/argo-workflows-ci-example

An example CI leveraging Argo Workflows

Primary LanguagePythonBSD 3-Clause "New" or "Revised" LicenseBSD-3-Clause

Pipekit Logo

Argo Workflows - Example CI

CI Workflow Screenshot

Deployed Application Screenshot

The Workflow...

  • pulls a repo from git. Specifically simulating pulling a branch based on a pull request;
  • merges the target branch into it;
  • modifies the html that will be copied into the container to inject the unique name of the running workflow;
  • builds a container from a Dockerfile and pushes to a registry;
  • deploys an Argo CD application that uses the newly-built container to deploy a static website.

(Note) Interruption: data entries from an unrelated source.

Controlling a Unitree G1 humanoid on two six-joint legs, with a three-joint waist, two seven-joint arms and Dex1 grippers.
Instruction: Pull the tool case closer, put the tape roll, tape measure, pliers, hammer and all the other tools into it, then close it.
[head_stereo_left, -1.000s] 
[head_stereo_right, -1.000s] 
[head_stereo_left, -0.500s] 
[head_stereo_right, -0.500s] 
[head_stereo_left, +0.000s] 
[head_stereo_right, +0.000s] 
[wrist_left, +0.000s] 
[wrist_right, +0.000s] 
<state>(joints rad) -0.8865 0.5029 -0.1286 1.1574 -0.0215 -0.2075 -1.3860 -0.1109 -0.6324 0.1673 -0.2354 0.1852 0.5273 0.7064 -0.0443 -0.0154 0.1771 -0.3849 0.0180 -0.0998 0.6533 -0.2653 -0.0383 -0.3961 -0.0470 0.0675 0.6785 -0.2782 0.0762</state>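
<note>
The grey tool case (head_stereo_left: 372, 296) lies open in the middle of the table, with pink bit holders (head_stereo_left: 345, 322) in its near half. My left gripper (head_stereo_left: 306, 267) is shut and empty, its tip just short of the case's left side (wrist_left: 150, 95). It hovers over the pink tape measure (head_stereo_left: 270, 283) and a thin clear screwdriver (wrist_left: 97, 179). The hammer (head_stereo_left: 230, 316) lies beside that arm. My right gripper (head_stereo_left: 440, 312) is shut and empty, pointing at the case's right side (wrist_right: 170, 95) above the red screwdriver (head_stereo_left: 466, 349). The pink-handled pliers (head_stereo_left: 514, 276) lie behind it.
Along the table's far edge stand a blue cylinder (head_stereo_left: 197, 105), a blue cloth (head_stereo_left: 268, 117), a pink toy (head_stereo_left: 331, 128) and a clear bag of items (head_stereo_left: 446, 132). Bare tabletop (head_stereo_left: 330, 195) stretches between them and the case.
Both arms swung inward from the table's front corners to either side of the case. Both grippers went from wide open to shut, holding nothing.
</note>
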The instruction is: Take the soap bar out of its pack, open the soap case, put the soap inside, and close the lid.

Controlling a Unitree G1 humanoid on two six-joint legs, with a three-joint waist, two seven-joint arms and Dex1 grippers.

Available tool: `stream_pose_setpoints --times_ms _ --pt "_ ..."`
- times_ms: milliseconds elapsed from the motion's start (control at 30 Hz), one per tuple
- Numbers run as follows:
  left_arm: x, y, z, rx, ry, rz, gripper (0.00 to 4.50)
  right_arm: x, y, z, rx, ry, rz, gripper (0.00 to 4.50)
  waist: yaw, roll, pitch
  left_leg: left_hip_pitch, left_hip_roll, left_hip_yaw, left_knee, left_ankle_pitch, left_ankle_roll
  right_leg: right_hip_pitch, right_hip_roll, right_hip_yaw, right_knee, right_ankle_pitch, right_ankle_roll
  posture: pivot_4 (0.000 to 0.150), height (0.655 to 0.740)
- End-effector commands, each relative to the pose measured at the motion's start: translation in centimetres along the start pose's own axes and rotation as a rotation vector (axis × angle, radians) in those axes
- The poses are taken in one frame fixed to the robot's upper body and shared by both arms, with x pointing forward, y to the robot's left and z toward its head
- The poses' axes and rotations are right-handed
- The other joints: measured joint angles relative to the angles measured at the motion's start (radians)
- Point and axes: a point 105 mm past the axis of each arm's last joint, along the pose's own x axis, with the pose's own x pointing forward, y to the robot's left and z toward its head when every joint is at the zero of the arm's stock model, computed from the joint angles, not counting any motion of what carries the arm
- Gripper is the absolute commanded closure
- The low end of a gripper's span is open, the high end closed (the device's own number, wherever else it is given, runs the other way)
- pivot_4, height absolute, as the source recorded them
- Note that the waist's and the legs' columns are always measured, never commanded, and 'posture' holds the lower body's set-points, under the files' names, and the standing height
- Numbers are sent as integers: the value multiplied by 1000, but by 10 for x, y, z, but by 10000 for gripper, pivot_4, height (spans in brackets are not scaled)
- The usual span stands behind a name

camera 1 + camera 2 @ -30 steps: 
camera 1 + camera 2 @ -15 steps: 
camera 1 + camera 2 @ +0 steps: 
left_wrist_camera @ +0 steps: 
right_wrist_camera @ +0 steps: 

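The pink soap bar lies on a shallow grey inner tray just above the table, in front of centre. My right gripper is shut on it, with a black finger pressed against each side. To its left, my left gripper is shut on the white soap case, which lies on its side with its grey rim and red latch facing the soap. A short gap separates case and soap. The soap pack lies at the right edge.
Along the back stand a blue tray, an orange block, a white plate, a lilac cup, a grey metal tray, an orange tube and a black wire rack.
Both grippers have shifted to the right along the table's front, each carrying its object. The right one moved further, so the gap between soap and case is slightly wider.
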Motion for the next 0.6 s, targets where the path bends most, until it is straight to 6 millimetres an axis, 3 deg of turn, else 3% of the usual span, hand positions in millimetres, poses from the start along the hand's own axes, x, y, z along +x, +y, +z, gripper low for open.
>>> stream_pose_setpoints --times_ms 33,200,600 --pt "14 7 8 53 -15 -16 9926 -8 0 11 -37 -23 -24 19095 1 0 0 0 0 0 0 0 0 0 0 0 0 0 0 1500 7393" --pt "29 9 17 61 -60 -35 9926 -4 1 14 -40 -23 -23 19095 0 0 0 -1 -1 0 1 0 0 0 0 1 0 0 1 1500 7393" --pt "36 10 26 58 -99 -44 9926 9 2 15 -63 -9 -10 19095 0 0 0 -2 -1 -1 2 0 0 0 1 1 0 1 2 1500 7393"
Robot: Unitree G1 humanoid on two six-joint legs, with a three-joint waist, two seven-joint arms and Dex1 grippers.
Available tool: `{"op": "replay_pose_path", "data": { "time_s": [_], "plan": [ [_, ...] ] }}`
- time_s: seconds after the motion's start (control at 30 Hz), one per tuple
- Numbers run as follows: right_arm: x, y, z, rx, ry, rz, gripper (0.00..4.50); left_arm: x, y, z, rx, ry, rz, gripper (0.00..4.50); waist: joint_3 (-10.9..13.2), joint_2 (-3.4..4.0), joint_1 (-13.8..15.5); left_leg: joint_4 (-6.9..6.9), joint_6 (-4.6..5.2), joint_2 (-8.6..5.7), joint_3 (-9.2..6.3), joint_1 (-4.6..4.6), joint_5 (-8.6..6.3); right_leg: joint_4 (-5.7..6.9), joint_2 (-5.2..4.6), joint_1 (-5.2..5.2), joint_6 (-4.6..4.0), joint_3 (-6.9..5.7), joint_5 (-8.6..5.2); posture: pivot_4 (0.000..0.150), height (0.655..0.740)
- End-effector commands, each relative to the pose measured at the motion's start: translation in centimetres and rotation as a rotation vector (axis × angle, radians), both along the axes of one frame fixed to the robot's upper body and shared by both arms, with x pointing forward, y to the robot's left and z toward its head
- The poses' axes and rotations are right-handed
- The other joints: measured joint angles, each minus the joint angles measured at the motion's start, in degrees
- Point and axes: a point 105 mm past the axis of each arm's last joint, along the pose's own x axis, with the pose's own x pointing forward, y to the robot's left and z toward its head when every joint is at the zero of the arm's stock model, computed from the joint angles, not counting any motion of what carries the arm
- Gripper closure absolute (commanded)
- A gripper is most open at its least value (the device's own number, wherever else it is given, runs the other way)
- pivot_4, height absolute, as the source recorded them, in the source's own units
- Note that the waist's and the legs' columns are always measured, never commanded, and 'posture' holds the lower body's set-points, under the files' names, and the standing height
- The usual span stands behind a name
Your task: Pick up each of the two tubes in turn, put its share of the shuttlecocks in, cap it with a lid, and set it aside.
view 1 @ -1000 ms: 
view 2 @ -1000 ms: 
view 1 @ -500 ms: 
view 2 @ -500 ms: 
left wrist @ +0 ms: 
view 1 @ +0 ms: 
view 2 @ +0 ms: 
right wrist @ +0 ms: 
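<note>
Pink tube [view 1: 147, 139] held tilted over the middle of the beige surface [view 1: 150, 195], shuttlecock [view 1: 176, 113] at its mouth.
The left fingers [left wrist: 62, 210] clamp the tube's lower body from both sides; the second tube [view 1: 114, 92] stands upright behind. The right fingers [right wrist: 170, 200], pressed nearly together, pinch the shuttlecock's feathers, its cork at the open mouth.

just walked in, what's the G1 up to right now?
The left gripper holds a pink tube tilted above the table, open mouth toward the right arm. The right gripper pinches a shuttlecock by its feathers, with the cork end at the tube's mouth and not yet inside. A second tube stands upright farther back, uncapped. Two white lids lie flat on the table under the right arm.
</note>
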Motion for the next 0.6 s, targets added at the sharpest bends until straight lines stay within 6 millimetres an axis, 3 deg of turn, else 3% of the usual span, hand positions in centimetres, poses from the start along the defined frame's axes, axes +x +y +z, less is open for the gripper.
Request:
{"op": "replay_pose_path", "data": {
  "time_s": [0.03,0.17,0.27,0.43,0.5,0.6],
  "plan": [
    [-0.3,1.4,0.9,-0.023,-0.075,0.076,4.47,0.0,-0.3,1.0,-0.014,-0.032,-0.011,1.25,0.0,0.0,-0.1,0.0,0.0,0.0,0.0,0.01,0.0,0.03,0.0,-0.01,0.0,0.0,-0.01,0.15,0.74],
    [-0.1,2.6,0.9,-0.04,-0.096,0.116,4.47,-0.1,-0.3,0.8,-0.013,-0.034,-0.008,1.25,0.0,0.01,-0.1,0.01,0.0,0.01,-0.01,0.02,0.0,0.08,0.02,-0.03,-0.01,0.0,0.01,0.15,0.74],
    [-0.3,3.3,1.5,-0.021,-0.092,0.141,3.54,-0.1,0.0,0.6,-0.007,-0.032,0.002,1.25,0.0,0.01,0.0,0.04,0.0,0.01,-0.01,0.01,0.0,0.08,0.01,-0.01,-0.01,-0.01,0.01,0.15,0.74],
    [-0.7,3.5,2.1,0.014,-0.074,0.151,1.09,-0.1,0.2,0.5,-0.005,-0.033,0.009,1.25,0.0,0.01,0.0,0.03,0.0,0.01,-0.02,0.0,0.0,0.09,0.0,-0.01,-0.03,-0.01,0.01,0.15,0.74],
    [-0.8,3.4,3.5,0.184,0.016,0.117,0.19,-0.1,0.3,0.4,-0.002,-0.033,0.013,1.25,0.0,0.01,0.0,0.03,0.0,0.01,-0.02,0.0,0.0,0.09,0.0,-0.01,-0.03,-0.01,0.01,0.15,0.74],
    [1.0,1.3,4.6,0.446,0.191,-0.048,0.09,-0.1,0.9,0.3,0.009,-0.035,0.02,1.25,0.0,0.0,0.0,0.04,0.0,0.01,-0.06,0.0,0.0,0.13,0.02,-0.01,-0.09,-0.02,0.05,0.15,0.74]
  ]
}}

It does not pretend to be a definitive example, but it aims to inspire. In order to make this a semi-usable example, we have cut a number of security corners. Please don't just blindly run this in production.

Software Versions Used:

This example installs a number of software packages:

  • Argo CD
  • Argo Workflows
  • Ingress-Nginx
  • nfs-server-provisioner
  • Kubernetes

If you believe any to be out of date, a Pull Request is very welcome.

Prerequisites

Running Locally

In order to run this locally, you will need k3d installed, as well as kubectl. Your cluster will need to able to see the internet, specifically this repository in GitHub, because Argo CD pulls config to manage the installation of applications.

Note, this example spins up roughly 20 pods in the cluster, even before you run a workflow, so you'll need to allocate a half-decent amount of resources to Docker to run this example.

Running on a remote cluster

The summary is "probably don't". If you really want to run on a remote cluster, you will need to use an empty cluster that you don't care about. This script blindly installs and configures a number of tools and has no regard for what you already have installed. It also makes assumptions about things like the container registry URL and ingress URLS that you will need to manually change in order to make it work.

You will need to remove the k3d cluster creation step from the script.

Steps to Run

chmod +x setup.sh
./setup.sh

Once the setup is completed (3-7 mins depending on how sprightly your local machine is feeling), you can view the argo-workflows UI at https://localhost:8443/argo/workflows/argo (the S in https is important and you'll need to accept the self-signed certificate). Make sure you are looking at the 'argo' namespace.

Run the workflow using yaml

Then you can deploy the workflow and you should see it appear in the UI.

kubectl -n argo create -f workflow.yml

Run the workflow using Hera

Ensure you have python and the hera framework installed.

You can deploy all the templates and run the workflow using

python hera/nfs/workflow.py

This achieves the same goals as the YAML version, but it is not an exact match in implementation to show a more Pythonic way of working.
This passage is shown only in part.